"Sully" may have saved dozens of human lives after landing a plane in the Hudson River a few years ago, but he doomed thousands of birds to death unwittingly.
It was one of the most incredible and heroic acts in modern U.S. history: “Sully” Sullenberger managed to land a jetliner on the Hudson River eight years ago after having his engines disabled shortly after takeoff by a flock of birds, and no one was seriously injured. They even made a movie about it recently with Tom Hanks taking the lead role. But what Sully couldn’t have imagined is that the 2009 accident has resulted in the wholesale slaughter of tens of thousands of birds, according to a report.
The Associated Press reports that bird-killing programs created in the vicinity of New York City’s three airports since the 2009 accident have resulted in the deaths of nearly 70,000 gulls, starling, geese and other birds, mostly dying from shooting and trapping, and there’s no indication it did anything to prevent another mishap.
LaGuardia and Newark airports in particular ramped up their bird-killing programs, and weirdly, something else also went up at the same time: bird strikes involving those airports. In fact, the two airports jumped from an average of 158 strikes per year in the five years before the accident to an astonishing 299 per year six years later.
That doesn’t mean that the culling programs are causing the bird strikes, which wouldn’t make a whole lot of sense. There’s a good chance it’s just that there is much more dilligent reporting of them when they do happen.
Kennedy Airport, which sits at seaside, is an interesting exception because it is on a major route for migrating birds and therefore already had a robust bird culling program in place before the crash of Flight 1549. Reported strikes have also increased at the airport, adding further evidence that it is more dilligent reporting and not the culling program that is causing the increase. In fact, the number of birds killed has declined slightly in recent years.
But the findings indicate that authorities maybe killing huge volumes of birds for no apparent benefit, and some have suggested that authorities get together and figure out a better way to do things that doesn’t rely on killing birds. However, officials behind the programs claim that while it’s not apparent, the programs have made the skies safer, and noted that there hasn’t been a major crash since the “Miracle on the Hudson” involving a bird strike.

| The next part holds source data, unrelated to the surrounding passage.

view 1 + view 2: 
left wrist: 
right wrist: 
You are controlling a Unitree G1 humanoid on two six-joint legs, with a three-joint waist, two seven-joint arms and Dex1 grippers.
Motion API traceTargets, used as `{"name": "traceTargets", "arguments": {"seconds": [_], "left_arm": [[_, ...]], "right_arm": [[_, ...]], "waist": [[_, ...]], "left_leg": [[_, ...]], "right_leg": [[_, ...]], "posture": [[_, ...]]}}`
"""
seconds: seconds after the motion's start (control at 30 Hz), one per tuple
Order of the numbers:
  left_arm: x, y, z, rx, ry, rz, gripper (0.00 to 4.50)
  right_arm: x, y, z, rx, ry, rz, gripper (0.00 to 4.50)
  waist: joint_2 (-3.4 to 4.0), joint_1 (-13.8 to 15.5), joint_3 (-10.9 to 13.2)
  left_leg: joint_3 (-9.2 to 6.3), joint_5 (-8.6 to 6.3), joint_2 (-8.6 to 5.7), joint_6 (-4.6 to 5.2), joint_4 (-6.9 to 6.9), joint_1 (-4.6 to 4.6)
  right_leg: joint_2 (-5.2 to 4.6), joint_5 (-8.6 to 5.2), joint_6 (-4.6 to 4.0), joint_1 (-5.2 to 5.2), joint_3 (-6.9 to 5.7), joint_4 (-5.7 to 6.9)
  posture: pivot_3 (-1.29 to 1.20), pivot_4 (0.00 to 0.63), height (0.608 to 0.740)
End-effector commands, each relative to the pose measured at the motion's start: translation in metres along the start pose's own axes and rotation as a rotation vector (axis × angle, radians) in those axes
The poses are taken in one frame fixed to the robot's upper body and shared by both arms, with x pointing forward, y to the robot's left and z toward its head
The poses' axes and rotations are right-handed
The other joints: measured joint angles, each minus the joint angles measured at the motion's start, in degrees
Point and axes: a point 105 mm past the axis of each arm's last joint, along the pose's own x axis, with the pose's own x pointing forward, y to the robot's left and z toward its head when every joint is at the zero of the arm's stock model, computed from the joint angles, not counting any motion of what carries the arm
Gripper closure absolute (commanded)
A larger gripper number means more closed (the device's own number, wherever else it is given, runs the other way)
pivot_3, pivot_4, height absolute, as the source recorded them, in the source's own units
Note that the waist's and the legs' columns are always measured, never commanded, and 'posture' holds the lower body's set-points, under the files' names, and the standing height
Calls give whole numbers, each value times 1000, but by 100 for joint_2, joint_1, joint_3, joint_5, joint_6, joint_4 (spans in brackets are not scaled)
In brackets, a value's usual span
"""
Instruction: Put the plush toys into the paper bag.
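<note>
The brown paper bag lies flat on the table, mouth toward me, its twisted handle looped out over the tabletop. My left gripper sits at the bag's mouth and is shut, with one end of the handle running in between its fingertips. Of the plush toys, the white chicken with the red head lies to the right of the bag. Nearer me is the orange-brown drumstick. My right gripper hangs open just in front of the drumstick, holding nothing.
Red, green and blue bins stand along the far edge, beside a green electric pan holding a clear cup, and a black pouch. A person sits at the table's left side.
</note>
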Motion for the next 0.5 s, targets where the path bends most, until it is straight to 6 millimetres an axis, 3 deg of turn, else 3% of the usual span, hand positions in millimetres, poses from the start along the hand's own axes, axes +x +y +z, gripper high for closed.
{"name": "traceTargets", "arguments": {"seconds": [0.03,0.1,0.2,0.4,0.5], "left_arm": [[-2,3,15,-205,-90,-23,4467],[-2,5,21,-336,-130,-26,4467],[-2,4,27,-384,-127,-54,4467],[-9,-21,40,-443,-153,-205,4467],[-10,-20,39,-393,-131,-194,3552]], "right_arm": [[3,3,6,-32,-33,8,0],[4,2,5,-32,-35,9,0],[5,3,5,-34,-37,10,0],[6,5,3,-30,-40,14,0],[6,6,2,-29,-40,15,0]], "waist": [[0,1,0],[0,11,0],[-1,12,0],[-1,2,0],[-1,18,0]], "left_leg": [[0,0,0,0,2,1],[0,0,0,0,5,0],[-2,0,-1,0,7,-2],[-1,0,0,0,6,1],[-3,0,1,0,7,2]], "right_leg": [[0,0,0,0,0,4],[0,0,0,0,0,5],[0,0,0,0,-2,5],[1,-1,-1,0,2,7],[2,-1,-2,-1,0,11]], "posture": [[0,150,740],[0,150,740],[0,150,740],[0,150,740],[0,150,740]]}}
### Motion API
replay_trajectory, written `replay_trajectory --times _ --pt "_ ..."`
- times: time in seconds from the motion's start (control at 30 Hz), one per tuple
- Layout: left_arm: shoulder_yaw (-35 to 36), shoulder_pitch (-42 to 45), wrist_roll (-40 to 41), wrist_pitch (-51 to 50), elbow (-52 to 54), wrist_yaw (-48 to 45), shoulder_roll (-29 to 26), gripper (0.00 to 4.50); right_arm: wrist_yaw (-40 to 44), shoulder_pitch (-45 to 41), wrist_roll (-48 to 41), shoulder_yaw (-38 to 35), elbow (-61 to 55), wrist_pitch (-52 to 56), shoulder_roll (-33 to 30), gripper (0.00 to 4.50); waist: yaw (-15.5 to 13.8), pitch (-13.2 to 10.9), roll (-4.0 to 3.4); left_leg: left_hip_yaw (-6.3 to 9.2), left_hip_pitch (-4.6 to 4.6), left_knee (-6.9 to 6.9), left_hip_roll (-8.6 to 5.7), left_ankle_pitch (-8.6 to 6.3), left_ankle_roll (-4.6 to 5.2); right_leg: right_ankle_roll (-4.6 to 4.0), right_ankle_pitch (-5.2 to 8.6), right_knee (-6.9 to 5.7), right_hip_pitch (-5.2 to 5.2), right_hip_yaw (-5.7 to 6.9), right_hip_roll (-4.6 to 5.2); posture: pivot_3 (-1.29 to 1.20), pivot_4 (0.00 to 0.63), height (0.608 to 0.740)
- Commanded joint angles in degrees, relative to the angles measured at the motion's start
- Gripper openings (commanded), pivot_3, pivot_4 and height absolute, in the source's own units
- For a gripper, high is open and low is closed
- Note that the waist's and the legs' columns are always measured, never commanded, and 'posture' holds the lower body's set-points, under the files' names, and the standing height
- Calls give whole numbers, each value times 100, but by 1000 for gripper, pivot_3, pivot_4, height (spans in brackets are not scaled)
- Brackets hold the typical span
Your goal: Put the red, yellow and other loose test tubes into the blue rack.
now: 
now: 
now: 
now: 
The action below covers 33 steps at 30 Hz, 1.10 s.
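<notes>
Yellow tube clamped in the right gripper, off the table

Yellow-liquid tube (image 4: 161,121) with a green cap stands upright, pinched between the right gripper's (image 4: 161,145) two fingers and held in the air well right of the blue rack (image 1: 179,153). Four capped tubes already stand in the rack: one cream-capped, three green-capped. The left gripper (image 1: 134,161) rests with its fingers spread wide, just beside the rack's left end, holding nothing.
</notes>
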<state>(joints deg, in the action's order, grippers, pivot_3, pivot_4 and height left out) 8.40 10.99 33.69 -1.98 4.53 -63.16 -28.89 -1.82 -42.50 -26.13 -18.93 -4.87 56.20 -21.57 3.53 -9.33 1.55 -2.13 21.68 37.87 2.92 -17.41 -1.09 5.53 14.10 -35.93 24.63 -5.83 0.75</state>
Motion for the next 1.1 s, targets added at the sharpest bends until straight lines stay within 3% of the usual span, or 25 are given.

It was a flock of large Canada geese that caused problems for Flight 1549, wiping out two of its engines and forcing Sullenberger to guide the disabled jet onto the Hudson River. All 155 people escaped with their lives despite it being in frigid water in the middle of winter as dozens of boats came to their aid immediately.
The event launched Sullenberger into the national consciousness, and he was praised as a hero. Geese were immediately targeted by authorities hoping to prevent a similar mishap in the future. Wildlife officials armed with shotguns took aim at the birds, or set traps for them.